Now show me real time occulsion...
This one I did took about 3 minutes to render.
There are a number of games out now that have ambient occlusion.
Nice, very nice, but that's 3 minutes for a single image, as opposed to real time at 80 frames per second (notably choppier when they zoomed in on that chandelier, but still watchable). I think that real time occlusion is actually included under ray tracing though. That is, if it's tracing how images are displayed based on where light is going, then shadowing follows naturally. That and all the other things ray tracing would remove the need for are why it's the holy grail of 3D rendering.
Great Rumbler Wrote:There are a number of games out now that have ambient occlusion.
That must be some kind of hack.. The last video I saw on YouTube, the guy said his quad core i7 took 18 hours to render a 3 minute video.
http://en.wikipedia.org/wiki/Ray_tracing_(graphics)

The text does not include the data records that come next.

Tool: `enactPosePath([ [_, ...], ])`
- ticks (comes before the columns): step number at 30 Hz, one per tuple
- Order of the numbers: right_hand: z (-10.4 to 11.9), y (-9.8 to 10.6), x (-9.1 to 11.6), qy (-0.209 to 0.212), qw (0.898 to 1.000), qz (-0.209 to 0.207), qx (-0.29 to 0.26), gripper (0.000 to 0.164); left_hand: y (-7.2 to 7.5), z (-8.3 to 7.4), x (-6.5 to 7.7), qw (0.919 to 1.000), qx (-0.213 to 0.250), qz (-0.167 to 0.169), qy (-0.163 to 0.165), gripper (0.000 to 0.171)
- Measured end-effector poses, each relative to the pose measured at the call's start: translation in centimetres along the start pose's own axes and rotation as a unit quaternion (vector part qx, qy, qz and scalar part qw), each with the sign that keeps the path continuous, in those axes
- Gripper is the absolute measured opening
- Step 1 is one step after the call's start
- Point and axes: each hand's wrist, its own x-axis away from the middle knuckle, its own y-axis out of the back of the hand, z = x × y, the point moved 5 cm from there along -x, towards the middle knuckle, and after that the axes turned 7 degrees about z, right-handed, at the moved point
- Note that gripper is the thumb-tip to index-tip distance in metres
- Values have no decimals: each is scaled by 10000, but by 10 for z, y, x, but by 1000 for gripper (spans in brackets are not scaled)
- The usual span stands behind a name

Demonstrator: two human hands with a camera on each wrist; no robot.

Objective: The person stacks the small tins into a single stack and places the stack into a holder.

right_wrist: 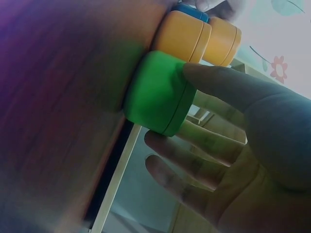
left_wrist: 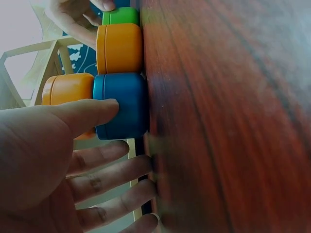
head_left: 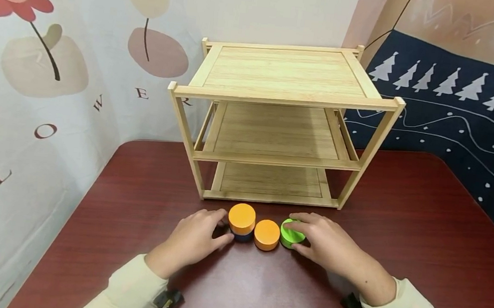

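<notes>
Small round lidded tins stand in a row on the table. One orange tin (head_left: 242,217) is stacked on a blue tin (left_wrist: 129,114) at the left. Beside them stands a second orange tin (head_left: 267,234), and right of it a green tin (head_left: 290,239). My left hand (head_left: 195,236) is at the left of the stack, thumb tip against the blue tin and the other fingers stretched out behind it. With my right hand (head_left: 330,243) I hold the green tin, the thumb at its near side and fingers over its top and far side.
Just behind the tins stands a three-tier wooden shelf (head_left: 284,97) on the dark red table (head_left: 135,182). A wall cloth with flowers and letters (head_left: 46,131) hangs at the left, and a dark cloth with white trees (head_left: 471,87) at the right.
</notes>
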Motion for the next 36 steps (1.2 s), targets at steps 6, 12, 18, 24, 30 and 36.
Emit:
enactPosePath([
  [6,0,-1,0,-10,10000,-26,5,37,0,0,1,10000,9,-1,5,39],
  [12,1,-2,0,-24,9999,9,-101,38,-1,1,0,10000,-17,-15,-19,37],
  [18,0,-3,0,-3,9999,11,-111,38,-1,0,0,10000,-13,-23,-14,39],
  [24,-1,-2,-2,-40,9999,37,-87,39,-2,3,0,10000,-42,-17,41,43],
  [30,-1,-1,-1,53,10000,-14,-54,38,-3,3,-1,10000,-43,-34,17,45],
  [36,-1,0,0,82,9999,-60,-15,38,-3,2,-1,10000,-40,-43,-9,42],
])
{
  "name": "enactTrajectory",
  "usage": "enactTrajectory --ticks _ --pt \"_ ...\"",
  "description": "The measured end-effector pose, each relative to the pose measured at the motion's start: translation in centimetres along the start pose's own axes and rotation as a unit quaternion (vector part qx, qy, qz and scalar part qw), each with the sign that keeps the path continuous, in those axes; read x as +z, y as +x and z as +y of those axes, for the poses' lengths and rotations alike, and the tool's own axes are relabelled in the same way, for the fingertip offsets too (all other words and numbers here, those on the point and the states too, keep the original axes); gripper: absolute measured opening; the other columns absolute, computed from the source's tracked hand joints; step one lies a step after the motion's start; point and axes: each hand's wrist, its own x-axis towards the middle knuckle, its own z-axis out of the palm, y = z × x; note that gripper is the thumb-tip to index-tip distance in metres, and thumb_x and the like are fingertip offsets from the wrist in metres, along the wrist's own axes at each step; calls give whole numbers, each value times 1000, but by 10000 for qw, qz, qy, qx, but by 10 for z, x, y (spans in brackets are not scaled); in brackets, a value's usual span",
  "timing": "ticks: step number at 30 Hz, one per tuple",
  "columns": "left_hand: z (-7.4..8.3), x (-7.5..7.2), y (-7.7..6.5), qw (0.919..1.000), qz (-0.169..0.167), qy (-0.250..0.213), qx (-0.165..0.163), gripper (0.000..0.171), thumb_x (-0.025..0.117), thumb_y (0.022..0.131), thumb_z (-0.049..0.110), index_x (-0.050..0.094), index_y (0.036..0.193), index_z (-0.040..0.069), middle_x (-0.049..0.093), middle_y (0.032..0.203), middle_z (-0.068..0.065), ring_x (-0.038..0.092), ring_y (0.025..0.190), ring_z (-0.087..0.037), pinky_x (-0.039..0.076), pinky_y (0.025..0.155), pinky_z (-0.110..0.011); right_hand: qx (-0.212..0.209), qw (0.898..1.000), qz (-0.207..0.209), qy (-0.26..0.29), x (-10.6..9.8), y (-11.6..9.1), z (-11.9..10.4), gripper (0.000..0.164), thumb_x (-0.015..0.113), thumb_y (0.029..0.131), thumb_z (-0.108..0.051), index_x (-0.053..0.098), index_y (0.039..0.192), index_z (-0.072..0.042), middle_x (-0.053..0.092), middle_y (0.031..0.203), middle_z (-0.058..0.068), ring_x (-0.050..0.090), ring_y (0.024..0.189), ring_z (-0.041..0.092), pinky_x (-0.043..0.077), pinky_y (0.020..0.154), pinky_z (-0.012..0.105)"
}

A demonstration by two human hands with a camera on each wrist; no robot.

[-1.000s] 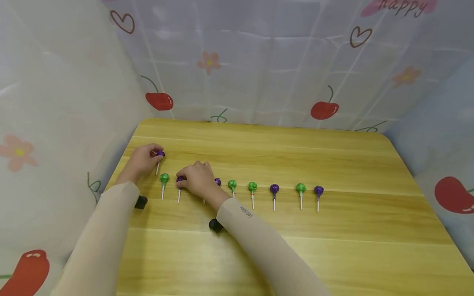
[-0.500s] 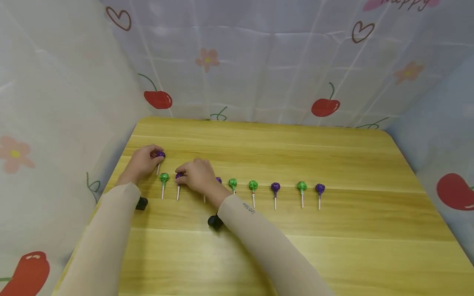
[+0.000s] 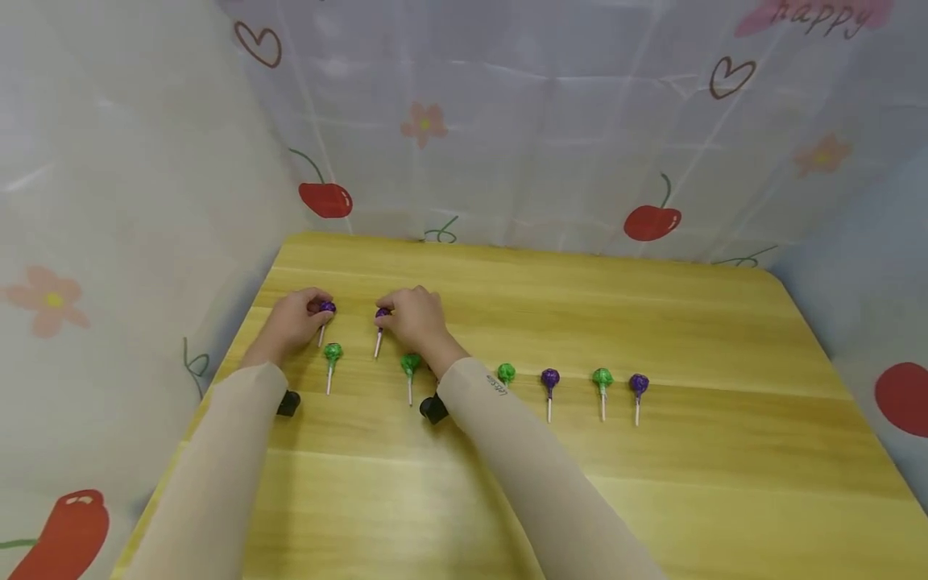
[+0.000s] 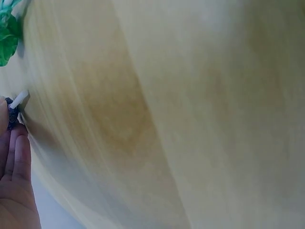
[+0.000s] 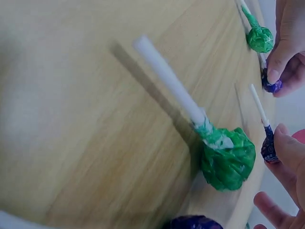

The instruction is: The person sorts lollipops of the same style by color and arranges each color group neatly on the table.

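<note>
At the table's far left, my left hand [image 3: 290,324] pinches the wrapped head of a purple lollipop [image 3: 328,308], its stick pointing toward me. To its right, my right hand [image 3: 422,324] holds a second purple lollipop [image 3: 382,314] by the head between thumb and fingers. In the right wrist view that purple lollipop [image 5: 269,147] has its stick angled up, away from the fingertips. Nearer to me lie a green lollipop [image 3: 333,353] below the left hand and another green lollipop [image 3: 410,362] below the right. The left wrist view shows only part of the left hand [image 4: 16,191].
The row continues rightward on the wooden table [image 3: 652,499] with a green lollipop [image 3: 506,373], a purple one [image 3: 550,379], a green one [image 3: 602,377] and a purple one [image 3: 639,384]. My right forearm hides part of the row. Printed curtains [image 3: 507,145] enclose the table's back and sides.
My right hand has lifted its purple lollipop out of the row and carried it away from me, level with the left hand's lollipop. A green lollipop it covered now shows. The left hand keeps its place.
</note>
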Motion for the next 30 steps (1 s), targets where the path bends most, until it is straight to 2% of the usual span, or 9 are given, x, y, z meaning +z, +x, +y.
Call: enactTrajectory --ticks 6,13,19,23,30 --pt "6 3 -1 10000 -43 -56 -4 34 56 102 17 56 131 0 62 124 -22 58 115 -37 49 99 -51 111 9999 -93 -84 3 -1 1 31 67 92 -41 73 121 -30 71 121 -12 61 113 22 44 97 42" --pt "5 5 1 10000 19 -46 13 34 56 102 18 57 132 1 63 124 -20 59 114 -36 50 98 -50 220 9992 -171 -288 7 1 3 35 67 91 -45 71 123 -32 71 122 -12 63 116 20 45 99 43" --pt "4 4 -3 9999 122 -22 29 45 57 102 17 49 143 1 60 129 -23 59 115 -38 50 99 -51 258 9988 -250 -346 6 0 4 40 66 92 -46 67 129 -31 69 127 -12 61 120 20 44 99 41" --pt "5 3 -4 9998 158 -61 48 50 59 101 19 46 146 1 59 131 -24 60 116 -39 49 101 -53 234 9987 -292 -353 4 -1 4 42 65 92 -46 66 130 -30 68 129 -11 60 122 21 43 102 43" --pt "6 -2 -5 9997 108 -229 -28 60 61 100 26 38 153 10 48 145 -24 55 126 -40 46 105 -56 141 9993 -319 -153 -5 -5 8 46 63 94 -47 63 135 -27 68 129 -11 60 125 21 44 105 44"
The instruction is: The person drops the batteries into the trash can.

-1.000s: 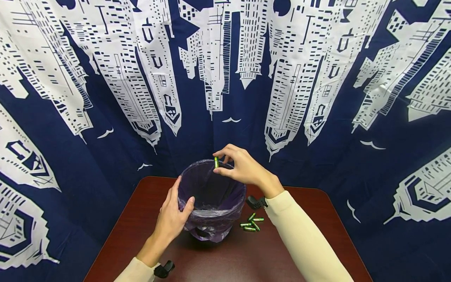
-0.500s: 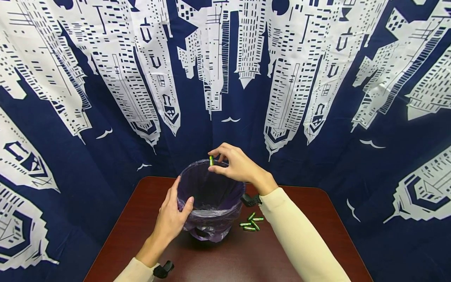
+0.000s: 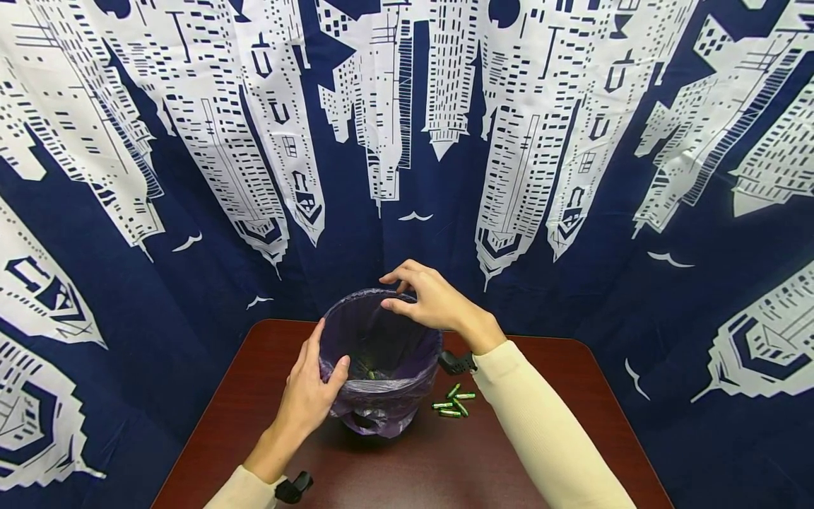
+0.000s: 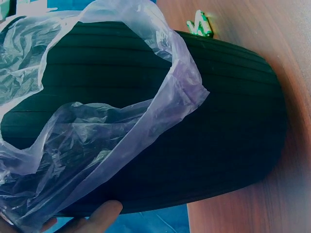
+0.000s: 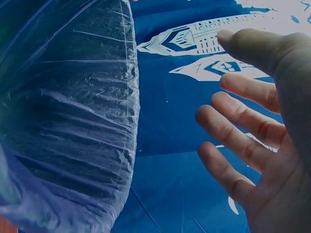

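Note:
My left hand (image 3: pixel 309 385) rests with fairly straight fingers against the left side of a dark trash bin (image 4: pixel 233 116), its thumb by the front rim. A translucent purple bag (image 3: pixel 388 396) lines the bin and folds down over the rim. Above the opening's far right part, my right hand (image 3: pixel 432 297) has its thumb and fingers apart, with nothing between them; the right wrist view shows its fingers spread. Inside the bin a small green battery (image 3: pixel 372 374) shows low down, partly unclear.
Several green batteries (image 3: pixel 453 405) lie in a loose group on the reddish-brown table (image 3: pixel 521 438), right of the bin. A dark blue curtain (image 3: pixel 439 233) with white printed buildings hangs behind and to both sides.
My right hand moved slightly left over the bin, then let go of the battery it was pinching. A green spot now shows inside the bin. The left hand stayed put.

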The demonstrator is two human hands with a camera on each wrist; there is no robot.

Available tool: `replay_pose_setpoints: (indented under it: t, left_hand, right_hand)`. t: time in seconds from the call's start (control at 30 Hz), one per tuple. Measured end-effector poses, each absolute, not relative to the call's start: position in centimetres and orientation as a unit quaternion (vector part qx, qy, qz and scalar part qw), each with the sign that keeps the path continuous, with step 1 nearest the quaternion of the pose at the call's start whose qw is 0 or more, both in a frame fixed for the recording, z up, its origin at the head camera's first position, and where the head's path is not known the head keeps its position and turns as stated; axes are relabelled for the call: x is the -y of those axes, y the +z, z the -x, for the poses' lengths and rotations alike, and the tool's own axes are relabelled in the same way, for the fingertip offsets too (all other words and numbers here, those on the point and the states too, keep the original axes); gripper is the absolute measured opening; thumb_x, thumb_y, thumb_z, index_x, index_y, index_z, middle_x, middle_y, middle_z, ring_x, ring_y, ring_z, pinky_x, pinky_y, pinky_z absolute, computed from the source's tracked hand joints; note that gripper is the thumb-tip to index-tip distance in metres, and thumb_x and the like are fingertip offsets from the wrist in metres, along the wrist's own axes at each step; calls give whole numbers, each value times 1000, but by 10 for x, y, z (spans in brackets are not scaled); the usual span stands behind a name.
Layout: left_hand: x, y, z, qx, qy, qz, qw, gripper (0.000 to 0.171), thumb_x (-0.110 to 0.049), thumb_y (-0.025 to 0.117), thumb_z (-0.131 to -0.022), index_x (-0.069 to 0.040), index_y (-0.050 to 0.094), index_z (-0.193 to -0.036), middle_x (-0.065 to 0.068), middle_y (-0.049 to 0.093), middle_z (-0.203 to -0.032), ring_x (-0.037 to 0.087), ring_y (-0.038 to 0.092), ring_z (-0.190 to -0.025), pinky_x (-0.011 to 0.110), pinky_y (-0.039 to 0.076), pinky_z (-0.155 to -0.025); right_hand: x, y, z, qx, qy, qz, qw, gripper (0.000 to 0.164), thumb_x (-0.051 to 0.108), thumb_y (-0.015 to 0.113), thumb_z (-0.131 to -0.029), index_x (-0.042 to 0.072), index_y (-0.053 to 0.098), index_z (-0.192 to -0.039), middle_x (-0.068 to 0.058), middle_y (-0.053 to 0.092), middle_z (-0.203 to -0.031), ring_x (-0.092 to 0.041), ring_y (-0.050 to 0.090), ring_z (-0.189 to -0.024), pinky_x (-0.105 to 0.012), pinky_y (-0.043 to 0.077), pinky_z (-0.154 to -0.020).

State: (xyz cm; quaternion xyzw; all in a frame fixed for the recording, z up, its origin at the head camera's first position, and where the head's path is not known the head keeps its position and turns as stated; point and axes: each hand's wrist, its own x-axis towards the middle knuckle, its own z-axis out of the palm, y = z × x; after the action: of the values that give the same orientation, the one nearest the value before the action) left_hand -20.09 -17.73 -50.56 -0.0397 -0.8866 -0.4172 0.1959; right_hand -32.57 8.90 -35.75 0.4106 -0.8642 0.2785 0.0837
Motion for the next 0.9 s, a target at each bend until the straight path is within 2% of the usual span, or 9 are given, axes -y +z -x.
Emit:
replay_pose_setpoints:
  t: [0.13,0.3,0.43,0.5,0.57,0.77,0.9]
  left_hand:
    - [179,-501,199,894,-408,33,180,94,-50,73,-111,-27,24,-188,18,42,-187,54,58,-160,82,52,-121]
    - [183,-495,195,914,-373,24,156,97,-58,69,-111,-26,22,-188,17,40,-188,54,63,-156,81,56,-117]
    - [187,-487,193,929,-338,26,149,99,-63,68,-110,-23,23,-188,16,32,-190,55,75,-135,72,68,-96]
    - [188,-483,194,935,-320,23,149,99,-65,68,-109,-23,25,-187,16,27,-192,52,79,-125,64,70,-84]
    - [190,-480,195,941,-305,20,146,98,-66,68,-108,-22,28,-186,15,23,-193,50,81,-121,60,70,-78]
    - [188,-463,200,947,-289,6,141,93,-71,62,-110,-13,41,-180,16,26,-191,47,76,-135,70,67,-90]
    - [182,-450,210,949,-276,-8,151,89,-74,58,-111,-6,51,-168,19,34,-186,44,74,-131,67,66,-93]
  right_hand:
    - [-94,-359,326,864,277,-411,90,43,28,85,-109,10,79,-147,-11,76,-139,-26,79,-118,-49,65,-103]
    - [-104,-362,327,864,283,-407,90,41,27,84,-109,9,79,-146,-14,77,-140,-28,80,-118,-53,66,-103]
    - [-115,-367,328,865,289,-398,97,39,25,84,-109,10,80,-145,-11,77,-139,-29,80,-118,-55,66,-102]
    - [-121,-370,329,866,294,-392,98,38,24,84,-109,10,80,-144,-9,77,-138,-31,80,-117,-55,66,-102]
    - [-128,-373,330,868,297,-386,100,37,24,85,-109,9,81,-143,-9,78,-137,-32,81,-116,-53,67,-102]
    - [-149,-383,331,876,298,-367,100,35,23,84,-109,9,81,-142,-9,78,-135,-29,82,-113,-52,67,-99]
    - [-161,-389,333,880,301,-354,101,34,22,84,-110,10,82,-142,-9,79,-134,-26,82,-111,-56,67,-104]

There's an image there demonstrating that ray tracing fully implemented does include ambient occlusion.
That's neat.
In those examples I see ambient occlusion for shadowing but I don't see anything glowing like in my render. I'm still forced to wonder how long glowing objects will still take to calculate. It used to be called radiosidy but now the faster method is called approximate gather. In blender it's called Indirect Lighting, with approximate gather. Incidentally, you have to turn off ray traced gather for indirect lighting to work.